Re: My Parents And Other Relatives Are Making Me Go Crazy by ElijahIme1992(m): 10:56am On Feb 10, 2023
ikeno:

You still very young na,they should stop pestering your life.at this age your still getting to understand your body and explore more.see mumu wey I be I think say you don clock 40 sef.
lol guy u no be better person...

4 Likes

Re: My Parents And Other Relatives Are Making Me Go Crazy by Akin1212(m): 10:56am On Feb 10, 2023
tiswell:
You are still a kid.


Experience will teach you,son!

Lol, the attitude of a kid is calling someone a kid because they disagree with you.

It is people like you that want to control people's lives and their happiness that feel shame because they are not married.

If you talk about experience, I am sure my log of experience doubles yours, but take the mic, express your mind let's see how shallow it is.

1 Like

Re: My Parents And Other Relatives Are Making Me Go Crazy by kbright911(m): 11:02am On Feb 10, 2023
For a start, if you don't mind, how old are you that everyone around you is already mounting pressure of marriage on you?

Let's begin from there first.

Ideservebetter:
I understand that most parents want the best for their children but at the same time, they should understand certain things that are beyond one's control.

My parents, relatives even family friends won't stop troubling me about marriage.
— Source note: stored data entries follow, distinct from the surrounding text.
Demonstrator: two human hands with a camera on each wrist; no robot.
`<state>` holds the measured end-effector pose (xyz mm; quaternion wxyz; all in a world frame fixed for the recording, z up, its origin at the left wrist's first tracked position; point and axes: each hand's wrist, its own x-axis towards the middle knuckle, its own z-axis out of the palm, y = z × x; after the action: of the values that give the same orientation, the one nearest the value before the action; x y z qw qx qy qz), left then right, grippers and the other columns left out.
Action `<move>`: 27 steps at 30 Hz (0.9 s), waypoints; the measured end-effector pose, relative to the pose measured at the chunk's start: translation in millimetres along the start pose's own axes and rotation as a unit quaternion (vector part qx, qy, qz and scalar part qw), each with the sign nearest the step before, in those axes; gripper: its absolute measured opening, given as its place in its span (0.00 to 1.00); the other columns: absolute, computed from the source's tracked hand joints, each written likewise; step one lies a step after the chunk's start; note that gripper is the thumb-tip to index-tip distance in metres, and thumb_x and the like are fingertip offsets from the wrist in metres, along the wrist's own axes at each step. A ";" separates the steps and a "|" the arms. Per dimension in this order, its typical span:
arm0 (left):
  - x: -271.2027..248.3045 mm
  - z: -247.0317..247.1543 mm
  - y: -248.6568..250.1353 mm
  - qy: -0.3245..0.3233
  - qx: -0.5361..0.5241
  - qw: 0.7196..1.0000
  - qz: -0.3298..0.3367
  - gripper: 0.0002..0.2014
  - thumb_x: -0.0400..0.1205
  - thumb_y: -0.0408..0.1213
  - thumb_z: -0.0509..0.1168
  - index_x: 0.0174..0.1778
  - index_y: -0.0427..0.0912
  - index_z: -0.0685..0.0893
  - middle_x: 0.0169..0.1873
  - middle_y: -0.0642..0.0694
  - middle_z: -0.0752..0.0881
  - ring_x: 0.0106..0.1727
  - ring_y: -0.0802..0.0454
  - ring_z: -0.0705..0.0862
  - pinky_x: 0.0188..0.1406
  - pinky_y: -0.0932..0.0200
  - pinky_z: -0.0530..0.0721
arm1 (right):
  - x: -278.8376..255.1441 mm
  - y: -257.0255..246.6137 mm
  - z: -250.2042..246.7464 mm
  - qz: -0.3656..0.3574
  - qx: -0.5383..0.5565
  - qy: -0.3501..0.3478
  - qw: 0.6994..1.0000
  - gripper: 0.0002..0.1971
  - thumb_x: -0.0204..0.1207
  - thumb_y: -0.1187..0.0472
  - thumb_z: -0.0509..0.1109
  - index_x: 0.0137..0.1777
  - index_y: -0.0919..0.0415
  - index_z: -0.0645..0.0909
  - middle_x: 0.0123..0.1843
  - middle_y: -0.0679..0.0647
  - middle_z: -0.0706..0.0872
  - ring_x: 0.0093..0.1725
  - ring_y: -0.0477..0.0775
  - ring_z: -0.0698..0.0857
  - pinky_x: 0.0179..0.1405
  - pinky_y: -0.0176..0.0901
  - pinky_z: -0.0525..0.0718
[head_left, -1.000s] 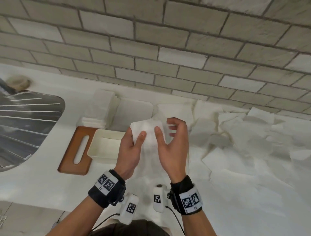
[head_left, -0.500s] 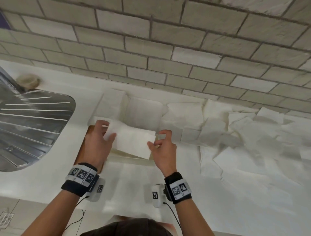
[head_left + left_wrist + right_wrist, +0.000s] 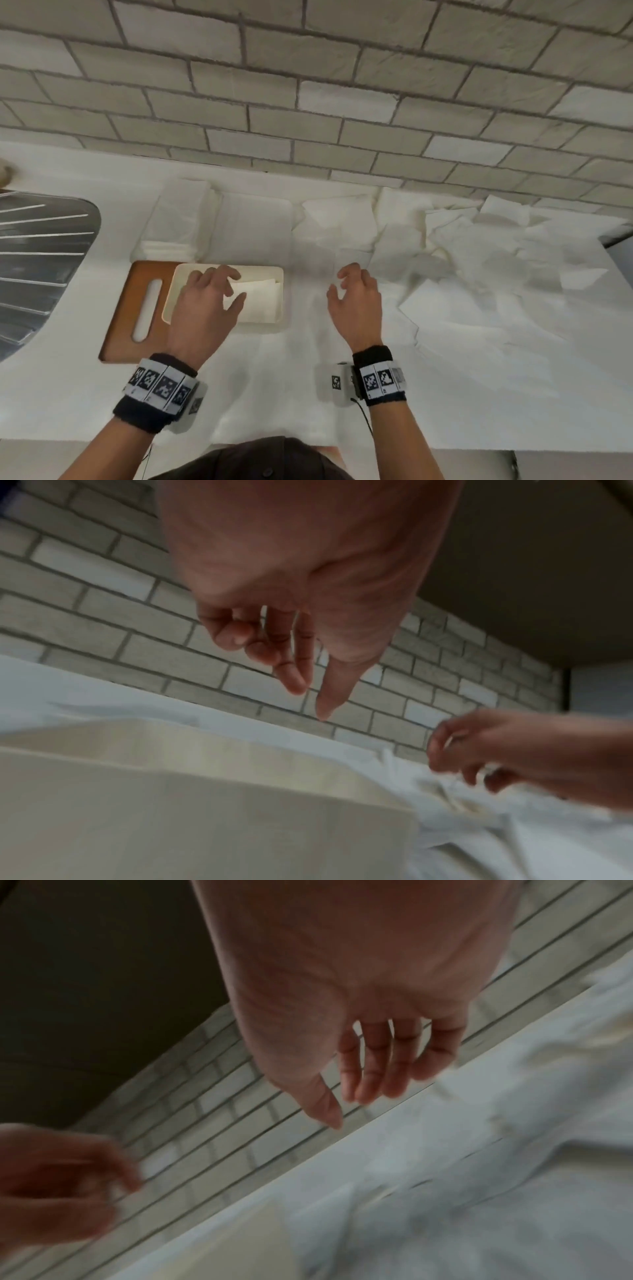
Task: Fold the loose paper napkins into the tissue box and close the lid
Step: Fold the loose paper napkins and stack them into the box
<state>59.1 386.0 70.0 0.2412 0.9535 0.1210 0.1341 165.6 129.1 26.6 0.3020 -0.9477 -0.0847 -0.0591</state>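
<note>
The cream tissue box (image 3: 278, 301) stands open on the white counter, and a folded napkin (image 3: 260, 296) lies inside it. My left hand (image 3: 209, 294) hovers over the box's left half with loosely spread fingers and holds nothing; the left wrist view shows the same hand (image 3: 301, 653) above the box wall (image 3: 205, 804). Just right of the box my right hand (image 3: 356, 294) hangs empty, its fingers relaxed, also in the right wrist view (image 3: 369, 1069). The wooden lid (image 3: 137, 308) with its slot lies flat left of the box. Loose napkins (image 3: 479, 260) cover the counter to the right.
A stack of folded napkins (image 3: 178, 219) and a flat white sheet (image 3: 253, 229) lie behind the box near the brick wall (image 3: 308, 85). A metal sink drainer (image 3: 37, 260) is at the far left. The counter's front edge (image 3: 479, 448) runs close to my body.
Both hands carried the folded napkin to the box and let it go inside. My right hand has moved off to the right, and my left hand stays over the box.
</note>
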 end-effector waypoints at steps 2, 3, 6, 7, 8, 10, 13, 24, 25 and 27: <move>-5.5 12.1 29.2 -0.040 -0.063 0.997 0.017 0.11 0.81 0.40 0.78 0.55 0.53 0.85 0.37 0.61 0.82 0.43 0.56 0.78 0.39 0.52 0.80 | 9.8 59.3 -27.6 0.061 -0.028 0.000 0.998 0.17 0.77 0.63 0.76 0.65 0.56 0.78 0.59 0.57 0.84 0.60 0.67 0.84 0.57 0.65 0.87; -8.4 19.8 42.6 -0.062 -0.087 0.994 0.029 0.09 0.82 0.41 0.76 0.54 0.55 0.84 0.37 0.62 0.82 0.42 0.58 0.79 0.38 0.55 0.80 | 15.0 86.4 -41.4 0.100 -0.042 0.009 0.994 0.21 0.76 0.64 0.76 0.67 0.57 0.77 0.63 0.59 0.83 0.63 0.70 0.83 0.59 0.66 0.86; -12.8 52.0 84.3 -0.149 -0.123 0.980 0.049 0.06 0.84 0.43 0.74 0.49 0.57 0.82 0.35 0.63 0.83 0.38 0.59 0.82 0.39 0.58 0.82 | 28.9 154.9 -74.0 0.187 -0.086 0.025 0.978 0.33 0.75 0.56 0.81 0.77 0.58 0.74 0.74 0.64 0.81 0.71 0.74 0.80 0.65 0.69 0.83; -12.1 66.9 96.4 -0.180 -0.124 0.975 0.044 0.05 0.85 0.44 0.73 0.48 0.57 0.82 0.36 0.62 0.84 0.37 0.60 0.83 0.40 0.57 0.84 | 33.0 170.6 -79.9 0.196 -0.103 -0.002 0.975 0.36 0.75 0.49 0.82 0.79 0.58 0.73 0.75 0.63 0.82 0.73 0.73 0.80 0.68 0.68 0.81; -10.6 83.8 107.9 -0.209 -0.120 0.970 0.034 0.04 0.86 0.46 0.72 0.47 0.56 0.83 0.38 0.61 0.86 0.37 0.60 0.84 0.42 0.56 0.86 | 36.9 183.1 -83.8 0.194 -0.125 -0.042 0.972 0.37 0.75 0.43 0.82 0.79 0.56 0.74 0.74 0.61 0.84 0.74 0.71 0.80 0.70 0.66 0.80; -5.2 122.2 129.0 -0.246 -0.097 0.964 0.010 0.07 0.87 0.51 0.70 0.49 0.53 0.85 0.42 0.59 0.88 0.40 0.60 0.85 0.49 0.51 0.89 | 41.5 199.0 -87.2 0.173 -0.158 -0.115 0.965 0.32 0.77 0.38 0.80 0.74 0.55 0.78 0.67 0.57 0.89 0.70 0.67 0.81 0.68 0.62 0.79; 9.1 180.9 156.4 -0.290 -0.076 0.953 -0.049 0.18 0.88 0.58 0.66 0.59 0.47 0.85 0.54 0.50 0.89 0.57 0.49 0.86 0.60 0.49 0.85 | 40.8 205.1 -93.5 0.146 -0.080 -0.145 0.975 0.16 0.83 0.45 0.78 0.55 0.54 0.80 0.47 0.50 0.88 0.56 0.64 0.85 0.51 0.50 0.80; 38.9 262.7 218.3 -0.247 -0.164 0.941 -0.164 0.20 0.87 0.47 0.72 0.67 0.35 0.84 0.60 0.42 0.87 0.61 0.40 0.84 0.59 0.56 0.79 | 2.1 186.6 -150.2 0.185 0.316 -0.120 0.923 0.27 0.83 0.68 0.77 0.73 0.42 0.74 0.61 0.55 0.92 0.58 0.65 0.92 0.49 0.55 0.93; 37.0 258.9 216.7 -0.238 -0.211 0.931 -0.179 0.16 0.86 0.44 0.73 0.62 0.37 0.85 0.53 0.46 0.89 0.56 0.43 0.87 0.55 0.56 0.81 | 2.4 182.3 -156.5 0.170 0.334 -0.136 0.917 0.34 0.83 0.71 0.76 0.80 0.38 0.70 0.64 0.54 0.92 0.58 0.64 0.93 0.52 0.58 0.94; 28.1 246.4 204.0 -0.226 -0.287 0.905 -0.217 0.11 0.84 0.41 0.75 0.59 0.43 0.87 0.51 0.49 0.92 0.50 0.47 0.92 0.54 0.51 0.90 | 5.6 171.6 -163.7 0.143 0.329 -0.165 0.919 0.33 0.84 0.72 0.73 0.81 0.38 0.76 0.65 0.51 0.92 0.61 0.64 0.93 0.57 0.64 0.94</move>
<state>196.6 114.6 -32.8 0.5486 0.7978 0.2238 -0.1118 194.8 -103.4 63.7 0.5839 -0.7931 -0.0110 0.1730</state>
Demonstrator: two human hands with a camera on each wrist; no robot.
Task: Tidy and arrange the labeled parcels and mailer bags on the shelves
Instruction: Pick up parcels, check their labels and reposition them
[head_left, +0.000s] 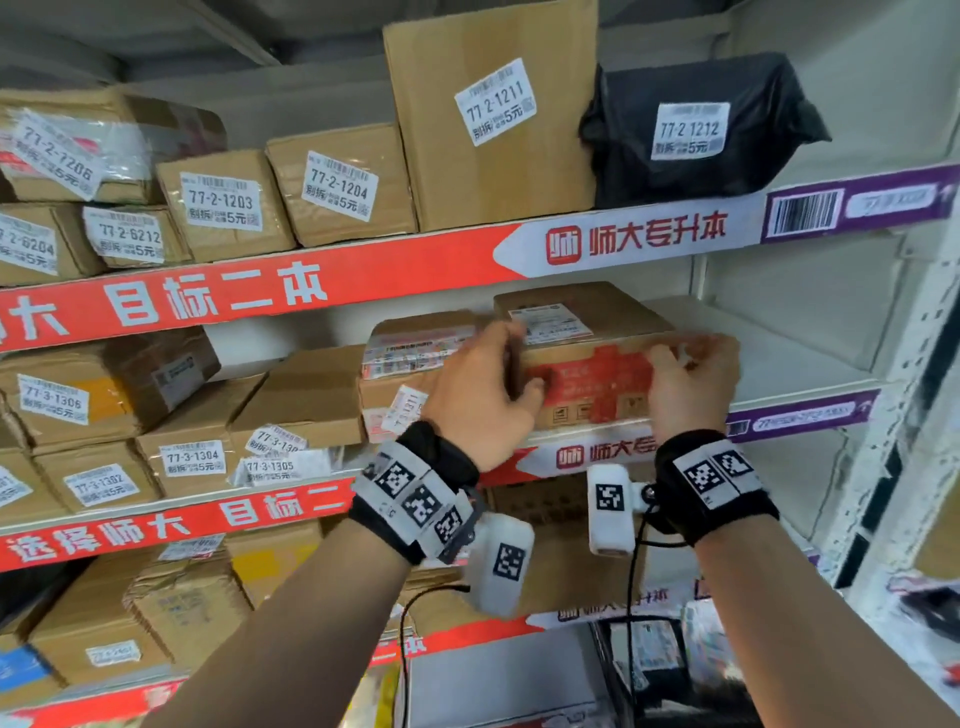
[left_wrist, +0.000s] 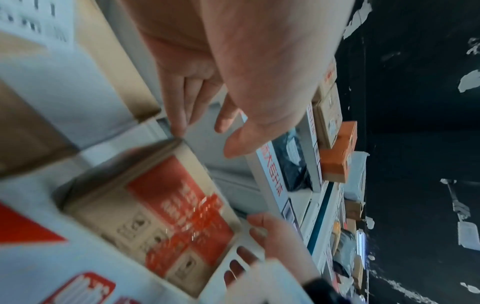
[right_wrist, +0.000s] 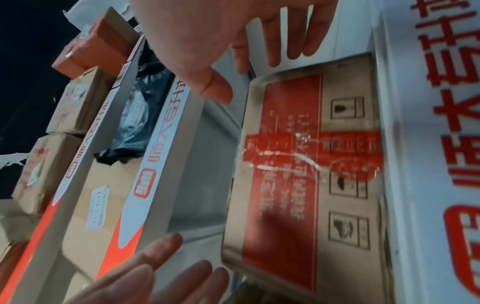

I can't have healthy conversations with my people without them bringing up the marriage topic and worse off in a controversial manner. They always accuse me of being too selective and other talks like that, making me feel awful.

I desire to get married someday even though I don't see it as a "do or die" thing. I've been in relationships that didn't work out and I'm being blamed for it or asked why I didn't just manage. My God!

I've been thinking of how to get away from all these talk, maybe leaving home or changing my line. I really don't know what to do.
I'm someone people know as happy and bubbly outside but when I'm with my people, it's the complete opposite, minimal joy because they won't stop stressing me. For now, I've stopped attending family events since they'll be gathered there and I don't want anyone messing with my mental health.

I'm fed up, I need advice from matured minds please. cry
Re: My Parents And Other Relatives Are Making Me Go Crazy by tiswell(m): 11:04am On Feb 10, 2023
Akin1212:


Lol, the attitude of a kid is calling someone a kid because they disagree with you.

It is people like you that want to control people's lives and their happiness that feel shame because they are not married.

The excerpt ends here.